To investigate the mechanism, Robin proposed an RNA-sequencing experiment, which revealed that Y-27632 upregulated ABCA1, a lipid efflux pump which may play a critical role in RPE cell health. Building on this, Robin suggested a second round of drug candidates, leading to ripasudil—a clinically approved ROCK inhibitor for treating glaucoma in Japan, but not previously associated with dAMD.3 Follow-up experiments confirmed the drug’s effectiveness in enhancing phagocytosis of RPE cells.
Although ROCK inhibitors are used in other areas of ophthalmology, their role in promoting phagocytosis is less established. “One of those key functions was phagocytosis, which Robin picked up on in our paper as a disease mechanism,” said coauthor Ali Ghareeb, an ophthalmologist and scientist at FutureHouse.
Ghareeb explained that although wet and dry AMD share early pathologic changes in RPE cells, they have unique genetic risk factors and diverge substantially as the disease advances. This distinction is critically important as dAMD patients do not have effective treatment. He added, “The way that we created Robin was that you could take ideas from very diverse fields of medicine…and then synthesize them into something totally new. [Robin] is basically a cross-disciplinary expert in drug discovery.”

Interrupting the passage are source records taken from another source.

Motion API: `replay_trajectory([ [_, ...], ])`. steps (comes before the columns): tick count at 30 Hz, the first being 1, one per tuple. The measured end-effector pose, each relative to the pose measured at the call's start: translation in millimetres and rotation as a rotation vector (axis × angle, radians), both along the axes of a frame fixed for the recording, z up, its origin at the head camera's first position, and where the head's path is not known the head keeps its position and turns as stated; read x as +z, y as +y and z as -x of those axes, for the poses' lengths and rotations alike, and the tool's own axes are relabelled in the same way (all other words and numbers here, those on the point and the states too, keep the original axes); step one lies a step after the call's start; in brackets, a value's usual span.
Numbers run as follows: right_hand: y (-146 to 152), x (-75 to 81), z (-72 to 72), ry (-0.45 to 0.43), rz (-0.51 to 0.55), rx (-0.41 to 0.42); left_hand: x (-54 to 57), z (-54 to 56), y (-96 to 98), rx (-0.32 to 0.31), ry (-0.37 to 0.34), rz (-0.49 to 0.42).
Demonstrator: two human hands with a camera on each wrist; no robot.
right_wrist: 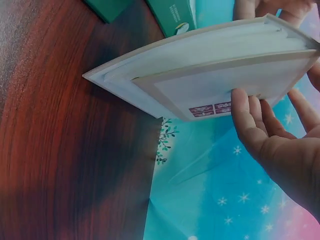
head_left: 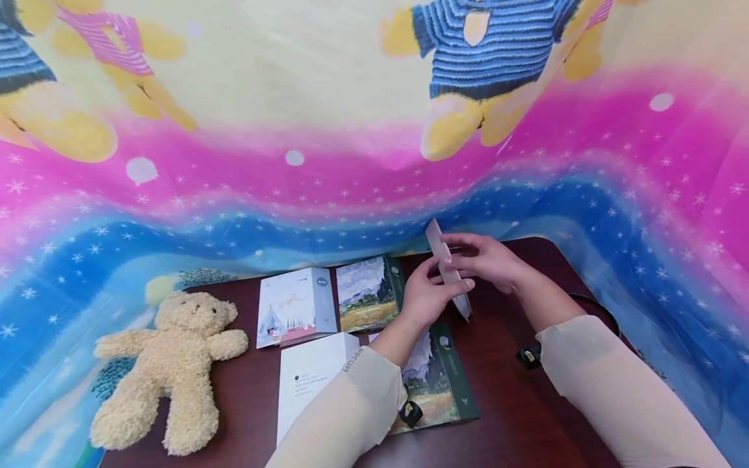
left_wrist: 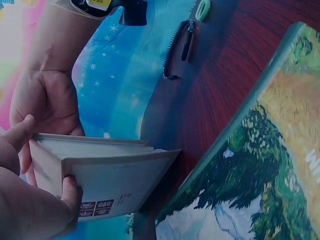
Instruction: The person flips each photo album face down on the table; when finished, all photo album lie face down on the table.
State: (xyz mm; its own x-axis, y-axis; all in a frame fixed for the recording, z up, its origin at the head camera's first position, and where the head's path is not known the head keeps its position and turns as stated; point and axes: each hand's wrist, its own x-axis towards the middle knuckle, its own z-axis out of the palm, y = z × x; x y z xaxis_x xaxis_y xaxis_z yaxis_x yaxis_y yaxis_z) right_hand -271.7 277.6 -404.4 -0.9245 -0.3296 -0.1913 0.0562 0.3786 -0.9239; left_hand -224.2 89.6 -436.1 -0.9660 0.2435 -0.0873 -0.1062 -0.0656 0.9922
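A thin pale book (head_left: 447, 270) stands on edge, tilted, between both hands above the right part of the table. My left hand (head_left: 426, 292) grips it from the left, its thumb on the cover (left_wrist: 120, 187) that bears dark red square characters. From the right, my right hand (head_left: 488, 260) holds the book; in the right wrist view its fingers (right_wrist: 242, 112) lie against a cover with similar red characters. The covers stand slightly apart, with white pages (right_wrist: 210, 52) showing between them. Below the left hand lies a book with a landscape painting and green spine (head_left: 430, 383).
A second painting book (head_left: 368, 292) and a white-and-pink illustrated book (head_left: 292, 305) lie at the back. A white book with small text (head_left: 310, 377) lies in front, partly behind the left sleeve. A teddy bear (head_left: 175, 370) lies at left. A coiled black cord (left_wrist: 175, 50) is at right.
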Motion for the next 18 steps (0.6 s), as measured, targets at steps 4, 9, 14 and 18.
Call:
replay_trajectory([
  [4,2.5,0.3,-3.0,0.024,-0.031,-0.009,-2.2,-0.6,3.8,0.000,0.004,-0.005],
  [9,6.1,0.6,-4.4,0.028,-0.016,-0.040,-1.7,-1.4,5.9,0.006,-0.006,0.029],
  [14,10.1,-1.3,-6.4,0.024,0.026,-0.085,-2.8,-0.9,8.0,-0.004,-0.014,0.040],
  [18,12.3,-2.8,-7.3,0.029,0.059,-0.109,-3.9,0.2,8.4,-0.021,-0.030,0.017],
])
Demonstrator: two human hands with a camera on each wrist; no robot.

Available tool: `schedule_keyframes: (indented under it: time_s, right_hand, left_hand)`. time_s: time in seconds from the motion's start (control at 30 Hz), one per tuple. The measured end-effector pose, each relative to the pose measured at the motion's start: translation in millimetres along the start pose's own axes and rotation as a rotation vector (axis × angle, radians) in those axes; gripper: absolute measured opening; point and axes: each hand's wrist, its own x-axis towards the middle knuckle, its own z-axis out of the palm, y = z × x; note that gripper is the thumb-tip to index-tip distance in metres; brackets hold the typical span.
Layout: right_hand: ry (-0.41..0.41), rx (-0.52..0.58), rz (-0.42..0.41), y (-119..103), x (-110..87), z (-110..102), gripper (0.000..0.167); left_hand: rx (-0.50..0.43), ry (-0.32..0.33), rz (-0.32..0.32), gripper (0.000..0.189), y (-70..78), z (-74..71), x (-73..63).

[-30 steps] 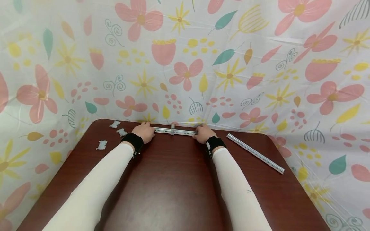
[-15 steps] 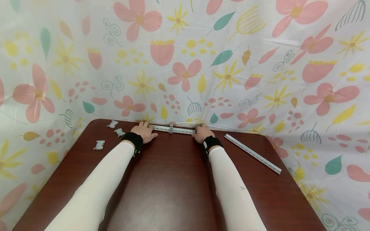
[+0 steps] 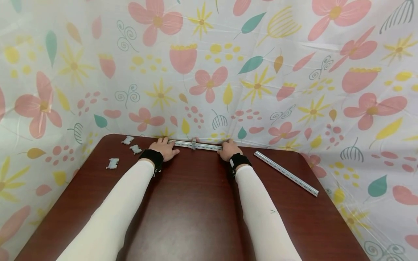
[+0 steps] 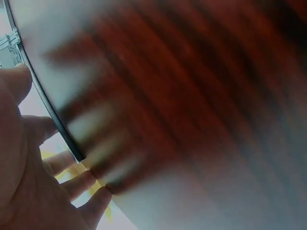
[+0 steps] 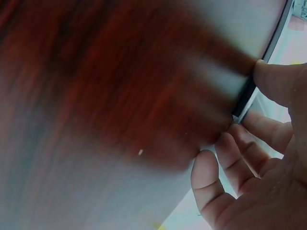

FutureHouse scientists Ali Ghareeb and Andrew White noted their excitement for the use of this AI agent system for future discoveries across all diseases.
FutureHouse
The study drew attention from the scientific community, including discussions of earlier work proposing ROCK inhibitors for AMD.4 After reading the paper, Konrad Kording, a neuroscientist at the University of Pennsylvania who was not involved in the study, said it prompted him to search online to see if the proposed strategy had already been explored in previous human-led research. “This is the big question with which the value proposition rises and falls. I think they readily admit that anyone in the field would have known about this being a meaningful hypothesis.”
“We all use tools, like Google Scholar and Grammarly, and AI is moving into that [space] now,” said Kording. Still, he noted, the paper raises a key question: Can humans eventually be removed from the research process to make science more efficient? “It’s a big dream, and I’m not sure if the time has come for it yet.” Kording expressed skepticism about the preprint's claims of fully automating scientific discovery, emphasizing the need for human oversight and validation. “That being said, they built a couple of tools, and those tools seem interesting.”
Since the preprint’s announcement, the FutureHouse team has stated that, to their knowledge, no other group has proposed using ROCK inhibitors to treat dry AMD and that it would have been very difficult to arrive at this hypothesis without their AI agents. They acknowledged, however, that while the discovery is promising, it is not yet a “move-37” moment—a bold, novel leap made by AI—and further validation is needed before it can be considered a viable treatment.
“[People] on Twitter are saying, ‘This is obvious in retrospect,’ which is great. It means that people believe it and it’s possible,” said White. “Everyone can debate how obvious it was, but at the end of the day it will be helpful for patients at the end of the pipeline.”
- Ghareeb AE, et al. Robin: A multi-agent system for automating scientific discovery. arXiv. 2505.13400.
- Rein DB, et al. Prevalence of age-related macular degeneration in the US in 2019. JAMA Ophthalmol. 2022;140(12):1202-1208.
- Inoue T, Tanihara H. Ripasudil hydrochloride hydrate: Targeting Rho kinase in the treatment of glaucoma. Expert Opin Pharmacother. 2017;18(15):1669-1673.
- Yamaguchi M, et al. Rho-Kinase/ROCK as a potential drug target for vitreoretinal diseases. J Ophthalmol. 2017;2017:8543592.